Hi Patrick.
I was working on content to explain the overview of the pipeline better. So let me try to connect some dots.
In Rasa, the NLU pipeline is trying to predict intents and entities.
The pipeline starts with text on one end but it is processed by multiple steps in the pipeline before we have our predictions. One of the important parts is to take tokens (extracted from the text) and to add features to them.
What features we attach depends on the steps in the pipeline but generally we generate two types of features:
- Sparse Features: usually generated by a CountVectorizer. Note that these counts may represent subwords as well. We also have a LexicalSyntacticFeaturizer that generates window based features useful for entity recognition. When combined with spaCy it can be configured to also include part of speech features.
- Dense Features: these are many pre-trained embeddings. Commonly from SpaCyFeaturizers or from huggingface via LanguageModelFeaturizers. If you want these to work, you should also include an appropriate tokenizer in your pipeline. More details are in the documentation.
Besides features for tokens, we also generate features for the entire utterance. This is sometimes also referred to as the CLS token. The sparse features in this token are a sum of all the sparse features in the tokens. The dense features are either a pooled sum/mean of word vectors (in the case of spaCy) or a contextualised representation of the entire text (in the case of huggingface models).

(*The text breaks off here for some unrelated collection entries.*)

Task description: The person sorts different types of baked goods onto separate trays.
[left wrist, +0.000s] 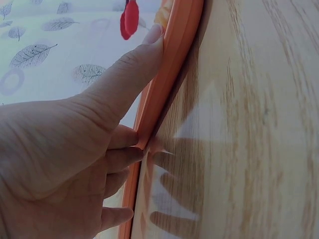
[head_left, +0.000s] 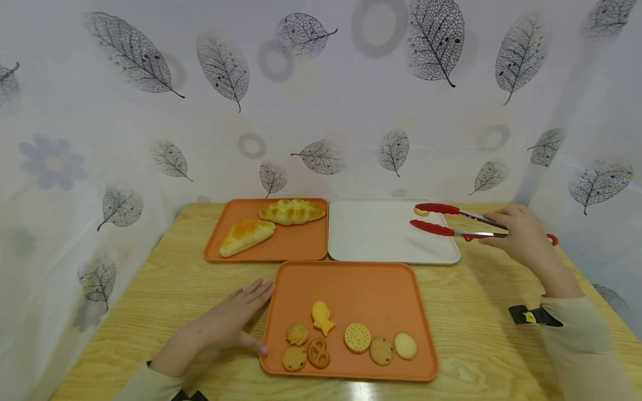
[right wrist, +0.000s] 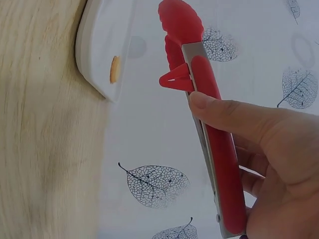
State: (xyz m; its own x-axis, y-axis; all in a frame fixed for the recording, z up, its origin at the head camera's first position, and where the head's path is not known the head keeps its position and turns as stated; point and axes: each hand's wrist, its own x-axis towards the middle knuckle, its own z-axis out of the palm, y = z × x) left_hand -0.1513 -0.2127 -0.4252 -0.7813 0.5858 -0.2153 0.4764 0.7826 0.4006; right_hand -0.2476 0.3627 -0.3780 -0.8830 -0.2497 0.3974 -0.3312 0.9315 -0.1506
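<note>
My right hand [head_left: 524, 236] grips red-tipped tongs [head_left: 432, 227] over the right part of the white tray [head_left: 371, 234]. The tongs' tips stand apart. A small cookie [head_left: 421, 212] shows just under the far tip; in the right wrist view this cookie [right wrist: 115, 69] lies on the tray, clear of the tongs. With fingers extended, my left hand [head_left: 225, 320] touches the left rim of the front orange tray [head_left: 346, 284]. On that tray lie a fish-shaped cookie [head_left: 322, 317], a pretzel cookie [head_left: 318, 353], a round dotted cookie [head_left: 358, 338] and several others.
At the back left, a second orange tray [head_left: 296, 245] holds a triangular bread [head_left: 247, 236] and a ridged long bread [head_left: 292, 212]. It stands beside the white tray, behind the front one. A leaf-patterned cloth [head_left: 321, 111] hangs behind the wooden table [head_left: 165, 289].
</note>
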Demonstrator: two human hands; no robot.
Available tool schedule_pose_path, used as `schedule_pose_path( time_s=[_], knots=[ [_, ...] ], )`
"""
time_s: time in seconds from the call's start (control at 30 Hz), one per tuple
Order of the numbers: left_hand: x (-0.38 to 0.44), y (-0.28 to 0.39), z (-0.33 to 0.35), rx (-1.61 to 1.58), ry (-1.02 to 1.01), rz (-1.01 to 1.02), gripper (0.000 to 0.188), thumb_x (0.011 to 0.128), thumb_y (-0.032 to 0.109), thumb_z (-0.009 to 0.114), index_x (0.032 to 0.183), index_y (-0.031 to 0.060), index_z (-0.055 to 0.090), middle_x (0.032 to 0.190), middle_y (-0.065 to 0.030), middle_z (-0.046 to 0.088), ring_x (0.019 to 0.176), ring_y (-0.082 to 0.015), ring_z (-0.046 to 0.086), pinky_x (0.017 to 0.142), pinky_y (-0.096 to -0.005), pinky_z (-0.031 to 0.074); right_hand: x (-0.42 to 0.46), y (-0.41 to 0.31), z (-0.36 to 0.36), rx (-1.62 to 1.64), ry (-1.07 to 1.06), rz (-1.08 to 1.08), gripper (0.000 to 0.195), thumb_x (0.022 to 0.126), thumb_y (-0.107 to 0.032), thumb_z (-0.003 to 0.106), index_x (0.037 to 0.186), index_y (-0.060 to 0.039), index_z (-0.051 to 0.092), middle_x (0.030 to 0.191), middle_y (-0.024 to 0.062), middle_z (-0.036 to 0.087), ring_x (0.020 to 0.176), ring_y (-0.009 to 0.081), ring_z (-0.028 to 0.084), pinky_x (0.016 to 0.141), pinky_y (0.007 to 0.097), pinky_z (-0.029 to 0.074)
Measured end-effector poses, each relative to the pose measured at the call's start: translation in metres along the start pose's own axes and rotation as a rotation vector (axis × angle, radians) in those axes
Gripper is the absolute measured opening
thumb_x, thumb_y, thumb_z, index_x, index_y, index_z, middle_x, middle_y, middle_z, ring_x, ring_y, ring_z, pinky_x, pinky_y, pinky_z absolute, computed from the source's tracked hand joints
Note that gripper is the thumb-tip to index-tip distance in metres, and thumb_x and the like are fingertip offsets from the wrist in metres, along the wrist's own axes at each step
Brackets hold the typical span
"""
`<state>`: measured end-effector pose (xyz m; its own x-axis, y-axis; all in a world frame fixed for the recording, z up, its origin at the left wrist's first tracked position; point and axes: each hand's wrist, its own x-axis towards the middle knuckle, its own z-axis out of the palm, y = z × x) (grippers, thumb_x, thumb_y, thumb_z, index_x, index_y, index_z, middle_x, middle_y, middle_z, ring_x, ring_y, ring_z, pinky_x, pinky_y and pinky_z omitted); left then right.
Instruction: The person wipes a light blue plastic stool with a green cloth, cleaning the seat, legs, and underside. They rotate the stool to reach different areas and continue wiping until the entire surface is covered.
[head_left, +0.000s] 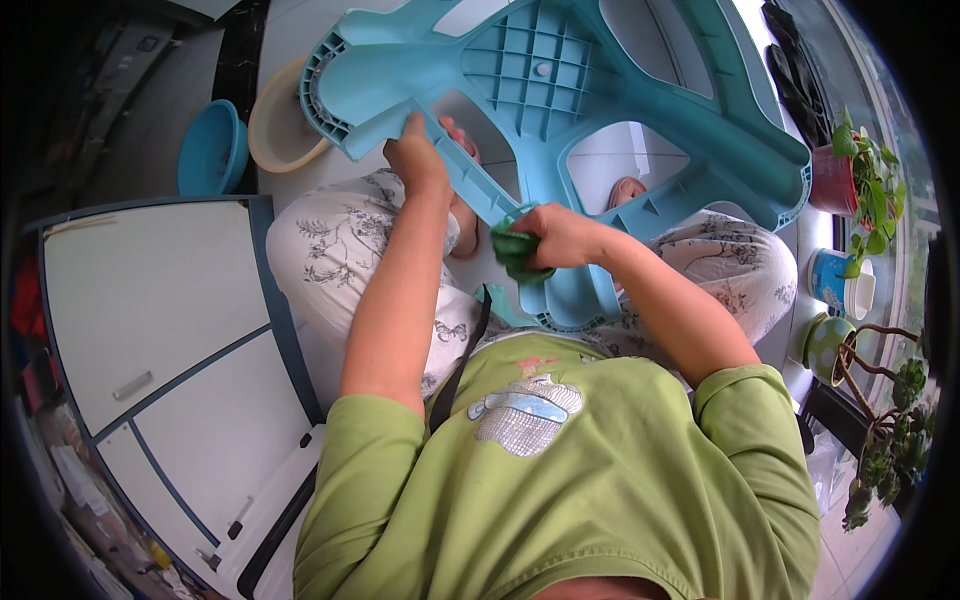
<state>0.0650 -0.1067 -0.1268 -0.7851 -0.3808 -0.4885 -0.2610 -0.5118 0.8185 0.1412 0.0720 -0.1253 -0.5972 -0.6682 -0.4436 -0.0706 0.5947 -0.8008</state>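
Observation:
A turquoise plastic chair or stool (405, 64) lies tipped over between my knees, its ribbed underside turned towards me. My left hand (416, 161) grips the edge of one of its legs, thumb on the inner face. In my right hand (562, 234) is a bunched green cloth (517, 251), pressed against the same leg's edge nearer my body. The fingers of the right hand are partly hidden by the cloth.
A blue basin (210, 150) and a beige basin (277, 124) stand at the far left. A white cabinet (157, 277) is close on my left. Along the window at right are a red plant pot (831, 180), a blue-and-white tub (829, 277) and a polka-dot pot (825, 349).

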Motion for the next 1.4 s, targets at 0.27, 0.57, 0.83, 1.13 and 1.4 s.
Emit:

Note that there’s a community maintained project called rasa-nlu-examples that contain many experimental featurizers for Non-English languages. It’s not part of the main Rasa repository but can be of help to many users as there are over 275 languages supported. That library also supports gensim and GloVe embeddings.
What I hope is becomming clear here is that you can pretty much attach embeddings as you fee fit. The original video mentions GloVe because it was used in a benchmark but you can pretty much attach any features as long as you keep it compatible with the Rasa API.
After featurization we have the DIET model. It can take the features from the tokens as well as the entire sentence to predict intents/entities.
Now, just to emphesize on an example. Let’s talk about how these components interact with eachother.
The way the pipeline passes information along is via a Message
processing system. A message is like a dictionary that changes as components process them.
Because components keep adding/replacing information you can easily attach extra models. Typically you’d add extra entity extractors that are specialized towards a certain task. Let’s say you’re using the RegexEntitiyExtractor
to attach intents via a name-list. Then the message might expand like so:
If you’re interested in exploring what’s happening more directly, you might like to play around with the Printer
object from rasa-nlu-examples
. It’s documented here and it gives information about the Message
. An example is shown below.
{
'text': 'rasa nlu examples',
'intent': {'name': 'out_of_scope', 'confidence': 0.4313829839229584},
'entities': [
{
'entity': 'proglang',
'start': 0,
'end': 4,
'confidence_entity': 0.42326217889785767,
'value': 'rasa',
'extractor': 'DIETClassifier'
}
],
'text_tokens': ['rasa', 'nlu', 'examples'],
'intent_ranking': [
{'name': 'out_of_scope', 'confidence': 0.4313829839229584},
{'name': 'goodbye', 'confidence': 0.2445288747549057},
{'name': 'bot_challenge', 'confidence': 0.23958507180213928},
{'name': 'greet', 'confidence': 0.04896979033946991},
{'name': 'talk_code', 'confidence': 0.035533301532268524}
],
'dense': {
'sequence': {'shape': (3, 25), 'dtype': dtype('float32')},
'sentence': {'shape': (1, 25), 'dtype': dtype('float32')}
},
'sparse': {
'sequence': {'shape': (3, 1780), 'dtype': dtype('float64'), 'stored_elements': 67},
'sentence': {'shape': (1, 1756), 'dtype': dtype('int64'), 'stored_elements': 32}
}
}
Let me know if this helps or if there’s still gaps in your knowledge.